Pour leur élimination finale
Les déchets sont soit incinérés, soit prétraités par des appareils de désinfection (on parle de banalisation des déchets) afin d’être ensuite éliminés par la filière des déchets ménagers.
La traçabilité de des opérations
Elle est assurée par un bordereau de suivi spécifique (Bordereau CERFA) qui accompagne les DASRI de leur production à leur élimination. Le prestataire de collecte doit faire retour de la preuve d’élimination finale.
2025 : le guide national de 2009 relatif à l’élimination des déchets d’activités de soins a été actualisé, à l’attention des établissements de santé (ES), des établissements médico-sociaux (EMS) et des structures de soins.
Afin de prendre en compte l’évolution des pratiques de tri, l’organisation de l’offre de soins et le développement des prises en charge des patients en ambulatoire au sein des établissements, il est apparu nécessaire d’actualiser le guide national rédigé en 2009 par le ministère chargé de la santé « Déchets d’activités de soins à risques – Comment les éliminer ? ».
Ainsi, la DGS et la DGOS ont publié, en juillet 2025, le « Tome 1 : Les déchets d’activités de soins à risques infectieux » du nouveau guide sur l’élimination des déchets d’activités de soins.
Ce tome aborde la gestion des déchets d’activités de soins à risques infectieux. Il fournit une aide méthodologique aux producteurs de déchets d’activités de soins pour orienter de façon optimale les déchets d’activités de soins le nécessitant vers la filière des déchets d’activités de soins à risques infectieux.
En particulier, il définit les catégories de déchets produits selon leur origine ainsi que la typologie des déchets d’activités de soins au regard du risque qu’ils représentent, il précise les règles de tri, à la collecte et à l’élimination des déchets d’activités de soins, et ce dans un souci de limiter l’utilisation de matières premières et les émissions de gaz à effet de serre.
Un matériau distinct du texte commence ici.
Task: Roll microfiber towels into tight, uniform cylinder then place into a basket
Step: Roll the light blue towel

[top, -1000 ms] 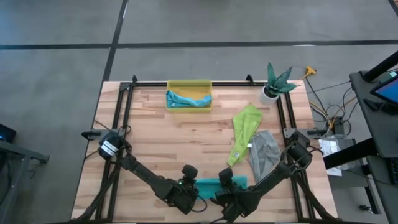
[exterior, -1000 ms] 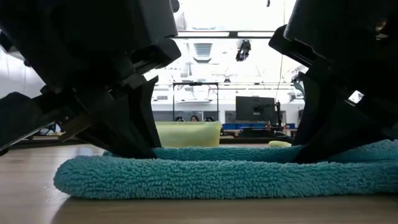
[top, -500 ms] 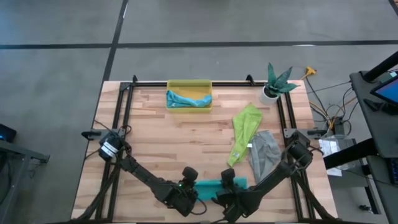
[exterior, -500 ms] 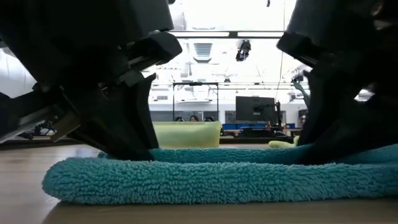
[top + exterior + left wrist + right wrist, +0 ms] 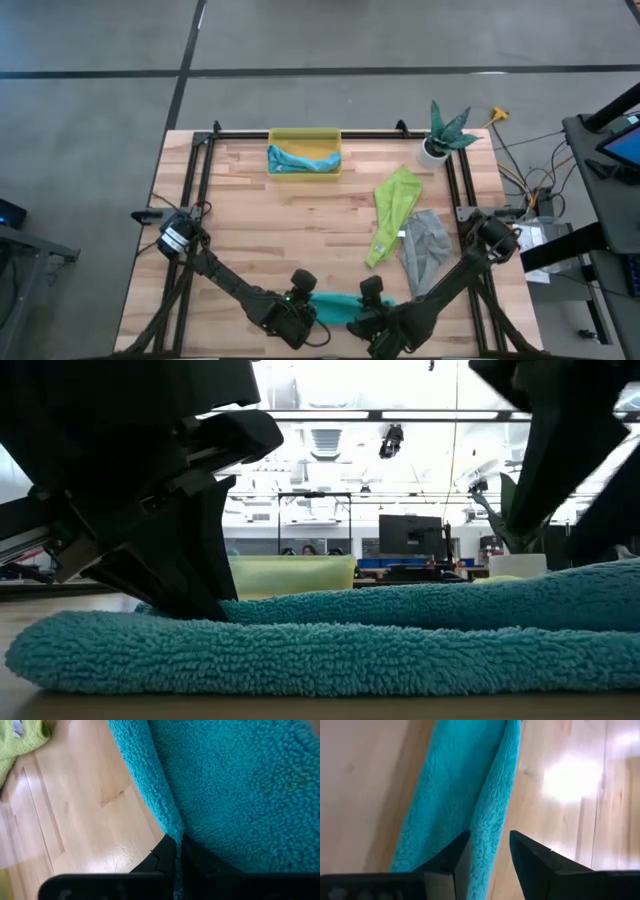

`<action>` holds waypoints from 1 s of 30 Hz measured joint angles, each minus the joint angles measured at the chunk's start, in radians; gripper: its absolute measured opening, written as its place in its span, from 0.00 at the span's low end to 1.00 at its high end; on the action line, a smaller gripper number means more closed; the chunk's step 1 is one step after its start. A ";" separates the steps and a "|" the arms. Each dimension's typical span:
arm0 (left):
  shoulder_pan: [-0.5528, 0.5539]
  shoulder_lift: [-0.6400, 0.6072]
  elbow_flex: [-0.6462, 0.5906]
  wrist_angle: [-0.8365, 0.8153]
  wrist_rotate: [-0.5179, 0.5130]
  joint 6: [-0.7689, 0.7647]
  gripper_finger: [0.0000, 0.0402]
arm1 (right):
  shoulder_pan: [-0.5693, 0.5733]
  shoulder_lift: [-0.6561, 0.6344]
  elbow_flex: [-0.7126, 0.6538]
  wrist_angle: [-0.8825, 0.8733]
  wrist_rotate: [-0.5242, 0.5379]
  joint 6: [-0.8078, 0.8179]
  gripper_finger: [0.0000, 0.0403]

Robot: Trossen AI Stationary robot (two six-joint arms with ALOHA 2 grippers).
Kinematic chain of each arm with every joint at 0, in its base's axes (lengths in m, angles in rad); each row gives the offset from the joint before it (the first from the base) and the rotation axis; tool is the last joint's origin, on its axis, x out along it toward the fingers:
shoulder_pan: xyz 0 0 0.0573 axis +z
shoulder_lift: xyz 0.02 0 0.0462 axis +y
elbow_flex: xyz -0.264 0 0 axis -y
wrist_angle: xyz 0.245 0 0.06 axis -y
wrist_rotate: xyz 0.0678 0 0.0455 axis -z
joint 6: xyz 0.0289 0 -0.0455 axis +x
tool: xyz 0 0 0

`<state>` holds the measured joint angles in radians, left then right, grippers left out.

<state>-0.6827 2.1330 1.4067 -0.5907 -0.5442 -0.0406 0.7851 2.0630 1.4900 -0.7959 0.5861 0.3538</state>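
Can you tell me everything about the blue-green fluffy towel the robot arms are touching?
The teal towel is soft, fuzzy cloth, folded into a long flat strip lying on the wooden table at its near edge, between the two arms. The left gripper is shut, pinching one edge. The right gripper has its fingers apart, with a folded edge of the towel running between them. It is not rolled up yet.

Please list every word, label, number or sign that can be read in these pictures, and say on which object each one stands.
None can be read: no legible text in any view.
The teal towel, the yellow basket, the lime green towel, the grey towel and the wooden table carry no visible writing.
Too small or blurred to read: the monitor in the room behind, and the screen beside the table.
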 joint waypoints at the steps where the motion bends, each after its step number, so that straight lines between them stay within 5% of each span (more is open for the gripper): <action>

Enfin, le nouveau guide élargit la cible des producteurs de DAS en intégrant des mentions destinées aux producteurs de DAS non professionnels de santé et/ou n’exerçant pas dans des structures de soins -ex : tatoueurs, thanatopracteurs).
Ce guide est accompagné d’une plaquette d’information permettant de relayer le contenu du guide à l’ensemble des structures de soins concernées.